To describe the cumulative incidence of and risk factors for tuberculosis (TB) infection among medical students.
In 1999, a cohort study of medical students with negative results (induration < 10 mm) on tuberculin skin test (TST) was performed. Students who had undergone two-step testing in 1998 were retested.
University and teaching hospital and referral center for TB and acquired immunodeficiency syndrome, and the Health Sciences Building of the Medical School of the Federal University of Rio de Janeiro, Brazil.
A sample of 618 consecutive medical students with negative TST results who had been tested 12 months before were approached. Information about sociodemographic characteristics, bacille Calmette-Guérin vaccination history, and potential exposures to TB was obtained using a standardized questionnaire. Four hundred fourteen (67%) students completed the study. Students were at two different levels of their training programs (juniors = no contact with patients; seniors = intensive contact with patients).
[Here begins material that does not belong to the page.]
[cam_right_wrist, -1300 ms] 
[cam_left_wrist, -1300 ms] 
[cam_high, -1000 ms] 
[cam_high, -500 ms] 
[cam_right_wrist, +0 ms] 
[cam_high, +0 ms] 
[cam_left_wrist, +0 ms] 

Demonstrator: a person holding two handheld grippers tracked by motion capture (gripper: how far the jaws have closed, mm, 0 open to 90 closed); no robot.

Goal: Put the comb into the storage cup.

Of 414 participants, 16 (3.9%; 95% confidence interval, 1.06% to 12.1%) had converted to a positive reaction after 1 year. In a multivariate logistic regression analysis, higher level of clinical training was confirmed to be an independent factor associated with TST conversion (odds ratio, 4.77; 95% confidence interval, 1.01 to 22.46; P = .048).
Senior medical students are at increased risk of Mycobacterium tuberculosis infection in this setting. Therefore, a program of routine tuberculin skin testing and specific TB infection control guidelines are needed for this population (Infect Control Hosp Epidemiol 2002;23:591-594).